Your answer must be the full listing, reproduced exactly.

--

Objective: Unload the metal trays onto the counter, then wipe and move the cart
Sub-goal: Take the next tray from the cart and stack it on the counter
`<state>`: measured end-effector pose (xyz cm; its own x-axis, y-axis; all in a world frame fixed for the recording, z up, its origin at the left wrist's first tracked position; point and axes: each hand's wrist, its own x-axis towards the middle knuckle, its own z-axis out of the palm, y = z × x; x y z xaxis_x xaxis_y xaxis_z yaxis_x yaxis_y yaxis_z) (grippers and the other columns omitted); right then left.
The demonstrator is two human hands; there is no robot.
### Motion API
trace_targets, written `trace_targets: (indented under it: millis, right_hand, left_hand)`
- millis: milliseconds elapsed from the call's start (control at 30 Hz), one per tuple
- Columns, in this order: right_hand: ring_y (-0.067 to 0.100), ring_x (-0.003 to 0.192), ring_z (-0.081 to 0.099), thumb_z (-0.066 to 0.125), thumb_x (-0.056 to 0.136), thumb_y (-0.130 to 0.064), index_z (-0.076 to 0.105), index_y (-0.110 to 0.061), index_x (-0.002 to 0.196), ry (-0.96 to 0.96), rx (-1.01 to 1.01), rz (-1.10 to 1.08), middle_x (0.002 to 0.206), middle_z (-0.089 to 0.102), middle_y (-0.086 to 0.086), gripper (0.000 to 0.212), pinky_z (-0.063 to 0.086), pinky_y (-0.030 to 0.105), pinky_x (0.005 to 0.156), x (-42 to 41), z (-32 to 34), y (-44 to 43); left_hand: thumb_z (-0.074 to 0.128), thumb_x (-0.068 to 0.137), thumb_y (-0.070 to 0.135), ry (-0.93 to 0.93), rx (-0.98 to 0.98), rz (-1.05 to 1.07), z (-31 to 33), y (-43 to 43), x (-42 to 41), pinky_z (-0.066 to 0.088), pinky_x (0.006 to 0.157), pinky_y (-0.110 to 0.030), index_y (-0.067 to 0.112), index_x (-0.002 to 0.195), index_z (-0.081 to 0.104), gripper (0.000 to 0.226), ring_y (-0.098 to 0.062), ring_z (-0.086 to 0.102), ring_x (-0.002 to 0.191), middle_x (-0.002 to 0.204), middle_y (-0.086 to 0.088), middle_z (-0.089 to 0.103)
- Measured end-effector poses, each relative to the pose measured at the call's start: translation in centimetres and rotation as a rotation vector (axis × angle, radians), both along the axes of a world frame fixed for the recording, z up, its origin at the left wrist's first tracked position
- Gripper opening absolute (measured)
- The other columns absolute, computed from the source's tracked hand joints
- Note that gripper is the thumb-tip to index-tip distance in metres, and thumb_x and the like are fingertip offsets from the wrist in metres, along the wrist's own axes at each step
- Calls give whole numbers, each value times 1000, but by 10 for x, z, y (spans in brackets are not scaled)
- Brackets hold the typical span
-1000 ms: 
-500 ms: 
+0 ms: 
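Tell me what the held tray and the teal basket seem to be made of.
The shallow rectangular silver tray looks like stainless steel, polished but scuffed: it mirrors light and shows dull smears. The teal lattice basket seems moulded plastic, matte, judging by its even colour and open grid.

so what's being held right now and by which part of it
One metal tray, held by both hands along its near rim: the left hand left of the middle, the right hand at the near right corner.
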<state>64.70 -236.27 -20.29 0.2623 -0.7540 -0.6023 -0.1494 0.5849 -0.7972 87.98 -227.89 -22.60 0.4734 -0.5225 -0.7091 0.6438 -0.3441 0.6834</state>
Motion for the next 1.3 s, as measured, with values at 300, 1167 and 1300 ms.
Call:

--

• _Task answer_
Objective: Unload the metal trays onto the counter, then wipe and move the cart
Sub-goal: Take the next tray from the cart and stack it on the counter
`<state>`: measured end-effector pose (xyz cm; its own x-axis, y-axis; all in a world frame fixed for the recording, z up, its origin at the left wrist's first tracked position; point and axes: each hand's wrist, its own x-axis towards the middle knuckle, its own z-axis out of the palm, y = z × x; x y z xaxis_x xaxis_y xaxis_z yaxis_x yaxis_y yaxis_z) (grippers and the other columns omitted); right then left.
The demonstrator is two human hands; there is no robot.
### Motion API
trace_targets, written `trace_targets: (indented under it: millis, right_hand, left_hand)`
- millis: milliseconds elapsed from the call's start (control at 30 Hz), one per tuple
- Columns, in this order: right_hand: ring_y (-0.067 to 0.100), ring_x (-0.003 to 0.192), ring_z (-0.081 to 0.099), thumb_z (-0.066 to 0.125), thumb_x (-0.056 to 0.136), thumb_y (-0.130 to 0.064), index_z (-0.076 to 0.105), index_y (-0.110 to 0.061), index_x (-0.002 to 0.196), ry (-0.96 to 0.96), rx (-1.01 to 1.01), rz (-1.10 to 1.08), middle_x (0.002 to 0.206), middle_z (-0.089 to 0.102), middle_y (-0.086 to 0.086), gripper (0.000 to 0.212), pinky_z (-0.063 to 0.086), pinky_y (-0.030 to 0.105), pinky_x (0.005 to 0.156), x (-42 to 41), z (-32 to 34), y (-44 to 43); left_hand: thumb_z (-0.074 to 0.128), thumb_x (-0.068 to 0.137), thumb_y (-0.070 to 0.135), ry (-0.93 to 0.93), rx (-0.98 to 0.98), rz (-1.05 to 1.07), z (-31 to 33), y (-43 to 43), x (-42 to 41), pinky_z (-0.066 to 0.088), pinky_x (0.006 to 0.157), pinky_y (-0.110 to 0.030), index_y (-0.067 to 0.112), index_x (-0.002 to 0.195), index_z (-0.081 to 0.104), gripper (0.000 to 0.226), ring_y (-0.098 to 0.062), ring_z (-0.086 to 0.102), ring_x (-0.002 to 0.191), middle_x (-0.002 to 0.204), middle_y (-0.086 to 0.088), middle_z (-0.089 to 0.103)
- Measured end-effector poses, each relative to the pose measured at the call's start: translation in centimetres and rotation as a rotation vector (axis × angle, radians), both along the axes of a world frame fixed for the recording, z up, its origin at the left wrist's first tracked position
- Gripper opening absolute (measured)
- The other columns absolute, computed from the source's tracked hand joints
- Note that gripper is the thumb-tip to index-tip distance in metres, and thumb_x and the like are fingertip offsets from the wrist in metres, along the wrist's own axes at each step
- Calls give whole numbers, each value times 1000, but by 10 for x, z, y (spans in brackets are not scaled)
- Brackets hold the typical span
-1000 ms: 
-500 ms: 
+0 ms: 
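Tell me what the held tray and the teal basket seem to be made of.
The shallow rectangular silver tray looks like stainless steel, polished but scuffed: it mirrors light and shows dull smears. The teal lattice basket seems moulded plastic, matte, judging by its even colour and open grid.

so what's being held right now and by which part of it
One metal tray, held by both hands along its near rim: the left hand left of the middle, the right hand at the near right corner.
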<state>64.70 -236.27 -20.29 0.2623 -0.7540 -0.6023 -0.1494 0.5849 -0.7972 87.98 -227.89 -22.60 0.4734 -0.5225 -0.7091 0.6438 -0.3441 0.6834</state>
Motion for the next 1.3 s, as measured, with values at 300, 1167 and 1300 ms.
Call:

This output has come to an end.